La démarche du déploiement
Je pense qu’avant d’aborder les conseils pratiques pour se déployer, il peut être pertinent de s’attarder un peu sur cette réflexion qui l’accompagne de “comment gagner la partie” (voire simplement “comment ne pas perdre” hein, moi on m’a appris que c’était bien aussi). Là non plus je n’ai pas l’ambition de donner une réponse universelle (si je l’avais, je serais au WTC !), mais des pistes qui peuvent aider à trouver.
Premier axe de réflexion : l’armée adverse par rapport à la vôtre. Evaluez le matchup pour savoir si vous êtes en position de force ou pas. Êtes-vous plus nombreux ? Plus mobile ? Qui a le plus de puissance de tir ? Quelle phalange est la meilleure au combat (Force, Défense et Capacité de Combat sont les principaux indicateurs) ? Quelles figurines adverses présentent une menace (magiciens, gros héros, monstres) ? Qu’est-ce qui risque de gêner les menaces de votre propre armée (cherchez les magiciens adverses, les autres gros héros ou les héros avec la Défense Héroïque) ? Pas de miracle : cela implique une part non négligeable de connaissance de jeu d’évaluer le danger que présente l’armée ennemie.
Dans un second temps, intéressez-vous au scénario, car c’est lui qui vous dira réellement si votre armée peut sortir gagnante.

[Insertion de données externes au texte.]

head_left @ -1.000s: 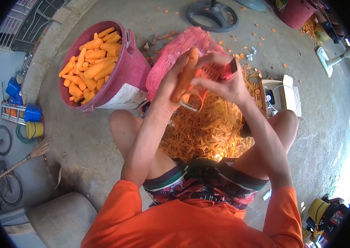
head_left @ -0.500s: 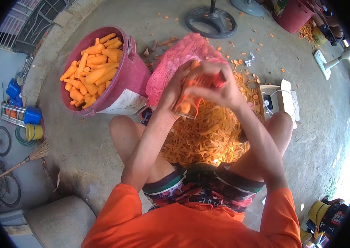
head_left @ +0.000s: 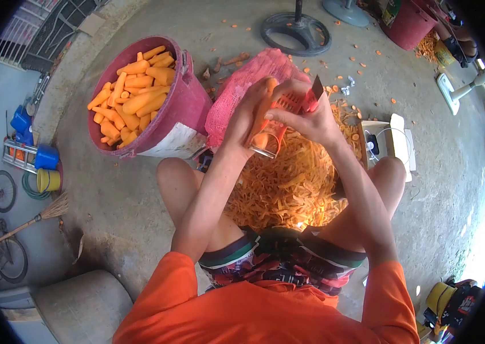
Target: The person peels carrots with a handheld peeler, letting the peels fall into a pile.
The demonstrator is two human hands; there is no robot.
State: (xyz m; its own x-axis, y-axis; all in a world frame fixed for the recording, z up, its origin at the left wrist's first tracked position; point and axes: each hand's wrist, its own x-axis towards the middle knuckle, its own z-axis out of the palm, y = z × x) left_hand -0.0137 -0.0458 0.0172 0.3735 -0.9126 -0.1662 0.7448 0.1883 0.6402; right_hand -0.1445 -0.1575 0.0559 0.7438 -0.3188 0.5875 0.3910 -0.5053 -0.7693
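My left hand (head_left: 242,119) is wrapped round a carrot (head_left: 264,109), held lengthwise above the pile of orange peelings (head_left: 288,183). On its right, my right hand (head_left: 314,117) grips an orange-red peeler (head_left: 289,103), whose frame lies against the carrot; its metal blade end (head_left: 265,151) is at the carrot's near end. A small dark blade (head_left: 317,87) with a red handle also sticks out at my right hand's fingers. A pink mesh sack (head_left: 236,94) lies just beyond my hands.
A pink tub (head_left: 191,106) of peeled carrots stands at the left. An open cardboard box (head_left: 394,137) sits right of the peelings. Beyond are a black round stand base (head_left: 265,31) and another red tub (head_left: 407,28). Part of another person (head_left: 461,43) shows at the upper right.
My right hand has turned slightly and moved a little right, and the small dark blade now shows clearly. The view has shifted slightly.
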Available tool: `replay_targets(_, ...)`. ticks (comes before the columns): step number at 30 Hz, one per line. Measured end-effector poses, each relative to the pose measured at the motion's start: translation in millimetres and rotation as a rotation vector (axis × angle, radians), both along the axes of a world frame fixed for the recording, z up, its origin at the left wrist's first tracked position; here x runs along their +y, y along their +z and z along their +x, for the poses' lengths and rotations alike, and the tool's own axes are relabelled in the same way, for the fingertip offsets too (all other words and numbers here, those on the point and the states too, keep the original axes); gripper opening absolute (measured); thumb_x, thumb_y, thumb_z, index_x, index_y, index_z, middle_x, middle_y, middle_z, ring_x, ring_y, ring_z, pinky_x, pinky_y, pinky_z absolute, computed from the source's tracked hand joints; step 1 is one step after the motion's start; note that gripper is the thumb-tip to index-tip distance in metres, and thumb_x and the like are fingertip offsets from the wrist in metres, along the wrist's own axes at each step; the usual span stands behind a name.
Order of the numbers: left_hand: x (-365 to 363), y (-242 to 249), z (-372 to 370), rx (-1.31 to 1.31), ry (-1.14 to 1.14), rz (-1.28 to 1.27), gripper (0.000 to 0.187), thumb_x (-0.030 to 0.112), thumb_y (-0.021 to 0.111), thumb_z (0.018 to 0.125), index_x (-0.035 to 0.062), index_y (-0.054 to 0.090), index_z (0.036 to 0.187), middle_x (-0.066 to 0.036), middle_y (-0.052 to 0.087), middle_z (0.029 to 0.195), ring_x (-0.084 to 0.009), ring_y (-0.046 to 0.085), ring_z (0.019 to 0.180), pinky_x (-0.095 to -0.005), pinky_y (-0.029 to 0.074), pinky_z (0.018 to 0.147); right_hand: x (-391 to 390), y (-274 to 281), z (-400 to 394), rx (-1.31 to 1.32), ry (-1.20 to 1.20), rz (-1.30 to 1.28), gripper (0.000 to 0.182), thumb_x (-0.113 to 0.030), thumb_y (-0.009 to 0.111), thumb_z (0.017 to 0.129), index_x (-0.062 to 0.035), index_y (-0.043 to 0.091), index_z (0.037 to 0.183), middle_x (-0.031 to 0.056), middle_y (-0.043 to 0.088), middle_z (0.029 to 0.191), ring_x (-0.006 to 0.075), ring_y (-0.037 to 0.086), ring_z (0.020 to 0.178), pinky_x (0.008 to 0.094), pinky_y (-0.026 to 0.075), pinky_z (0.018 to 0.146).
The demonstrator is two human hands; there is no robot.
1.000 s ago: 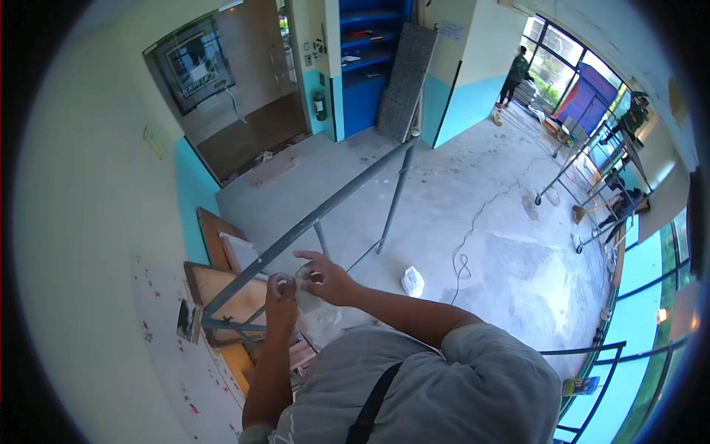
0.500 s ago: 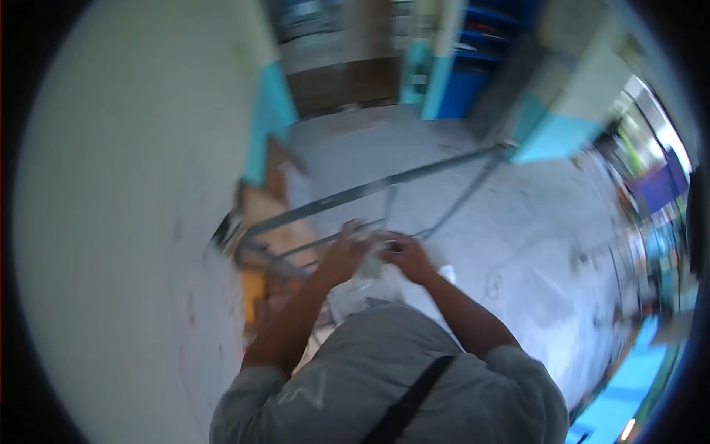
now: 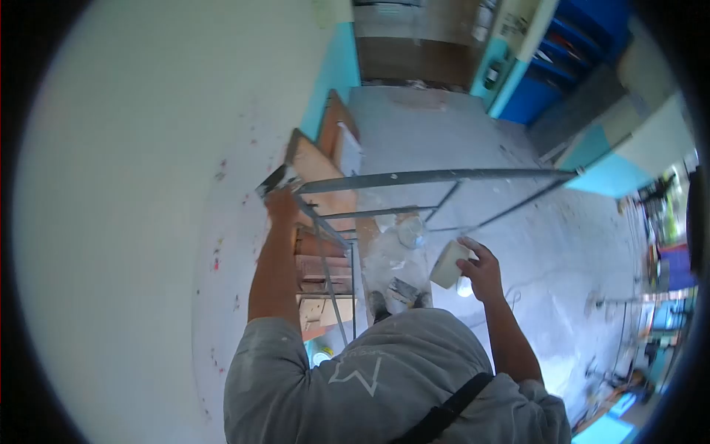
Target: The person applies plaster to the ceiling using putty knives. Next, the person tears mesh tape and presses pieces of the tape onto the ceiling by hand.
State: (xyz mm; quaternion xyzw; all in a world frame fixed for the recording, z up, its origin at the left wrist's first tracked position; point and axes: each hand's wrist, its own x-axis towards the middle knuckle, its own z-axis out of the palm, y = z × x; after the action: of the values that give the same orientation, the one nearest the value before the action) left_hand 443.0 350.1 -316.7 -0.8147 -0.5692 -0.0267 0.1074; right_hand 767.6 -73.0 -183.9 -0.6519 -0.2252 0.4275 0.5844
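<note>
My left hand (image 3: 282,206) is raised at the wall end of the grey metal frame, fingers closed around a putty knife (image 3: 275,180). The knife's broad, smeared blade points up and left, close to the white wall (image 3: 148,222). My right hand (image 3: 482,271) is out to the right, thumb and fingers gripping a cream-white, box-shaped piece (image 3: 450,264) whose exact kind does not show. Below, between the hands, a white-stained plank (image 3: 370,270) lies under my feet. On it rest a whitish round tub (image 3: 411,232) and a broad flat scraper (image 3: 403,289).
The metal frame's top rail (image 3: 436,177) crosses in front of me. Wooden boards (image 3: 322,166) lean along the wall on the left. Farther off are a doorway (image 3: 414,59) and a blue shelf unit (image 3: 558,63). The grey floor (image 3: 540,251) lies well below.
My hands were together in front of me and are now apart. The left has moved to the wall side and holds the putty knife; the right has moved right with the box-shaped piece.
</note>
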Motion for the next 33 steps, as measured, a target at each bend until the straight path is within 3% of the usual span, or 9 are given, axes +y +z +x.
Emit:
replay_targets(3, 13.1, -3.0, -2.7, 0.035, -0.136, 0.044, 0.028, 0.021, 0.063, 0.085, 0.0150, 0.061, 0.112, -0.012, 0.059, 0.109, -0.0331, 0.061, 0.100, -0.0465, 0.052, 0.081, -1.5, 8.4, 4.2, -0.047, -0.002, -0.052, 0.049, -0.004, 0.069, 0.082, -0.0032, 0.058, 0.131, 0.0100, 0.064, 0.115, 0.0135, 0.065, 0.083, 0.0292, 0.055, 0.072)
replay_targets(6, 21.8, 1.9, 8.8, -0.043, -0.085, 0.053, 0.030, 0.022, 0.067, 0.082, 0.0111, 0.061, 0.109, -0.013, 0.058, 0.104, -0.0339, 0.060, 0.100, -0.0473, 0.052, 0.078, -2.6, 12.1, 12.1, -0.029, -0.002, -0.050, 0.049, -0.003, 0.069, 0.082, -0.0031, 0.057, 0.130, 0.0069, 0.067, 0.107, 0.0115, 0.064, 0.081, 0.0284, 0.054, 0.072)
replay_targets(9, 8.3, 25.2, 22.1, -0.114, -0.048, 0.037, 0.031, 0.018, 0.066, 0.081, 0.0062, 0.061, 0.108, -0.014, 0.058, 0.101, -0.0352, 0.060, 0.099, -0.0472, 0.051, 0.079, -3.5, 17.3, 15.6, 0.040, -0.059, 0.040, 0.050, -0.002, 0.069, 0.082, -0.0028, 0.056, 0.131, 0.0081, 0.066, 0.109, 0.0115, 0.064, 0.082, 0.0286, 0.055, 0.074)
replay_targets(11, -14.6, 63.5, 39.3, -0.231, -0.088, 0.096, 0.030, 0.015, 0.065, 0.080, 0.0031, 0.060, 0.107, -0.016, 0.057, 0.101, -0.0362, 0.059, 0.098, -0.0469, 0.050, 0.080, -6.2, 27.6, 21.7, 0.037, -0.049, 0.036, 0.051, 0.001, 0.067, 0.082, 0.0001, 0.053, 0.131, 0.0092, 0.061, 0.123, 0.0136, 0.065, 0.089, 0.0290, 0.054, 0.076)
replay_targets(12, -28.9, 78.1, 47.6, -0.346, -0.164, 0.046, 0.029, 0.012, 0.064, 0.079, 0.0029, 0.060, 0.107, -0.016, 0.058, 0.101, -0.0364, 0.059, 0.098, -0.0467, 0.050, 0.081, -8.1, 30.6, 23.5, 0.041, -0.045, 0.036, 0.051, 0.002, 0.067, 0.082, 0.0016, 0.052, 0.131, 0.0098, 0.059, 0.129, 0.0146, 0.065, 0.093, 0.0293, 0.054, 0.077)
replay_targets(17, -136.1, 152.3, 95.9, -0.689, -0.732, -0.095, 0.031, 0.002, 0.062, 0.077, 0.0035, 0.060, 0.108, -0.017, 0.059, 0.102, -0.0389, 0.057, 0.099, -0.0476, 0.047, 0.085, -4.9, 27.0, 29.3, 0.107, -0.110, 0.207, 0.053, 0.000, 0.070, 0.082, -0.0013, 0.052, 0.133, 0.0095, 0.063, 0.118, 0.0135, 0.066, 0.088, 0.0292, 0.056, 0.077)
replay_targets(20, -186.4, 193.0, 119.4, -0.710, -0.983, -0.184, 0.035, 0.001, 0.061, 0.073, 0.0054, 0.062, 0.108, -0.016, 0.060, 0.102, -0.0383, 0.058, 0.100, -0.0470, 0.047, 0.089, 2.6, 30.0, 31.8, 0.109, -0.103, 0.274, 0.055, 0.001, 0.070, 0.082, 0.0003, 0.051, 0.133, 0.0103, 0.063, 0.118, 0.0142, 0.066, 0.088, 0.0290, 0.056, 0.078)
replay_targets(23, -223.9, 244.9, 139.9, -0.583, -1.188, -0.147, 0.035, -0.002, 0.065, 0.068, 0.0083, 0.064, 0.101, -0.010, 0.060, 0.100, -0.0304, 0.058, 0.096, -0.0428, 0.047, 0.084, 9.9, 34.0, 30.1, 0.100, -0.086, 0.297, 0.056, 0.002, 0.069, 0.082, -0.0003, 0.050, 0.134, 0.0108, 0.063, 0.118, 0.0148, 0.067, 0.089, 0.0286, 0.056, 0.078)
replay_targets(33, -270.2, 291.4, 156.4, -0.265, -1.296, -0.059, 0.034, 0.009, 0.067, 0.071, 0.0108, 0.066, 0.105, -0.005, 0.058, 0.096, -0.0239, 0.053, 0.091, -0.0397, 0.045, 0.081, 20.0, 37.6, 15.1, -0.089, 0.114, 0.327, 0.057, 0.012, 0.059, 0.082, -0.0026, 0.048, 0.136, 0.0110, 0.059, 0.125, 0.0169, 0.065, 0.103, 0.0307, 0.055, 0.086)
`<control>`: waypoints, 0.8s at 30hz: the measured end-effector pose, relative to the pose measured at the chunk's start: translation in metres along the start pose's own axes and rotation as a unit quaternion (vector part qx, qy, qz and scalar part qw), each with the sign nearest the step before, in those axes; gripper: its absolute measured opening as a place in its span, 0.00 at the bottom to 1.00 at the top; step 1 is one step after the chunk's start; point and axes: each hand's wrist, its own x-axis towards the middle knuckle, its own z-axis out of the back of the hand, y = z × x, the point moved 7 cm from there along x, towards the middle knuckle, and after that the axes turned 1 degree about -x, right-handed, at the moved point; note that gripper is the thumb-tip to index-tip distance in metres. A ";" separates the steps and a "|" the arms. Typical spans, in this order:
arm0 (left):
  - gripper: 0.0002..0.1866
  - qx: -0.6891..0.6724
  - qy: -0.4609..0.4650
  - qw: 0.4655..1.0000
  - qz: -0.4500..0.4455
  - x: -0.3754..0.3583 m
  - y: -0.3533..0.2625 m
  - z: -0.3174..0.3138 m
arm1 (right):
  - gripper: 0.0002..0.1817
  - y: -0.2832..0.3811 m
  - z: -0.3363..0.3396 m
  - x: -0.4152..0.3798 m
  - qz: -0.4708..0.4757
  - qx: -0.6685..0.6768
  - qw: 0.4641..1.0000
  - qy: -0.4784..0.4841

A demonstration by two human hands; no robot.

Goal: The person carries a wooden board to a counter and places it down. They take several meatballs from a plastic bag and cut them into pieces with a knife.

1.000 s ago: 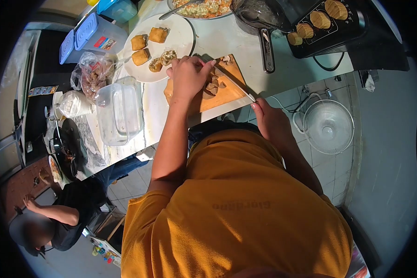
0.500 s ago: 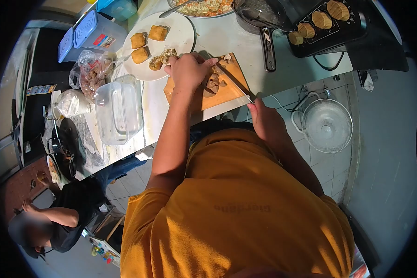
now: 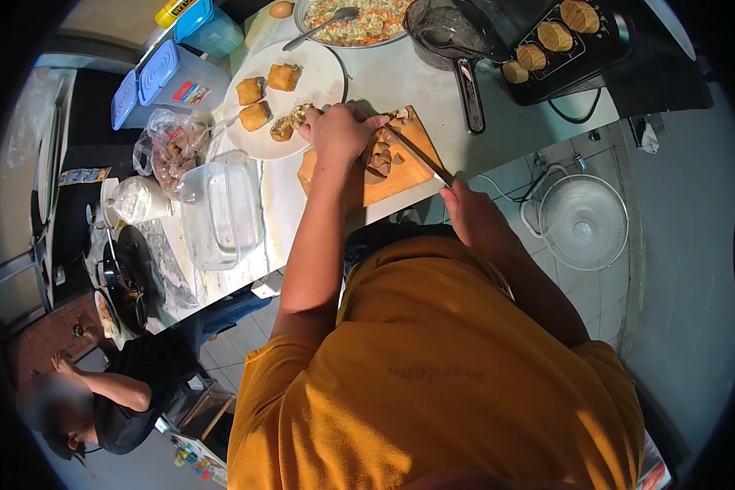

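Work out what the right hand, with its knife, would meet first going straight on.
The knife in the right hand would likely meet the left hand first, at the thumb; depth is unclear.

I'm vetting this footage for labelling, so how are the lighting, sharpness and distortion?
All in the head view: wide-lens curvature with blacked-out corners; uneven light patches on the orange shirt, its print too faint to read; shadow beside the left hand on the cutting board; reflections on the clear container; a blurred patch over the other person's head.
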 end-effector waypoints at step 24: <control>0.15 -0.118 -0.090 0.982 -0.119 -0.053 0.011 0.004 | 0.20 0.005 0.003 -0.011 0.063 0.011 0.998 -0.028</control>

Affronter Barad-Dûr sur Contrôle du Champ de Bataille ? C’est plutôt bon. Affronter Barad-Dûr sur Combat des Champions (déso Shaka promis c’était écrit avant que ça n’arrive) ? Au secours.
Tous les scénarios ne demandent pas les mêmes qualités à une armée et à ce titre, il est important de savoir lesquels sont les plus à votre avantage. Ainsi, si votre phalange tape fort et que vous êtes nombreux, vous allez apprécier les scénarios de défense de zone. Si vous êtes très mobile, Reconnaissance est probablement pour vous. Si vos héros sont tous faiblards et faciles à tuer, prudence sur les scénarios de la poule 6 (Assassinat, Brouillard de Guerre).
La troisième composante de votre réflexion sera la table de jeu. Est-elle chargée, ouverte ? Est-ce de la forêt ou des bâtiments ? Y a-t-il des positions que vous ou votre adversaire pouvez défendre ? Serez-vous contraint de vous battre en terrain ouvert ? Y a-t-il du couvert contre le tir ?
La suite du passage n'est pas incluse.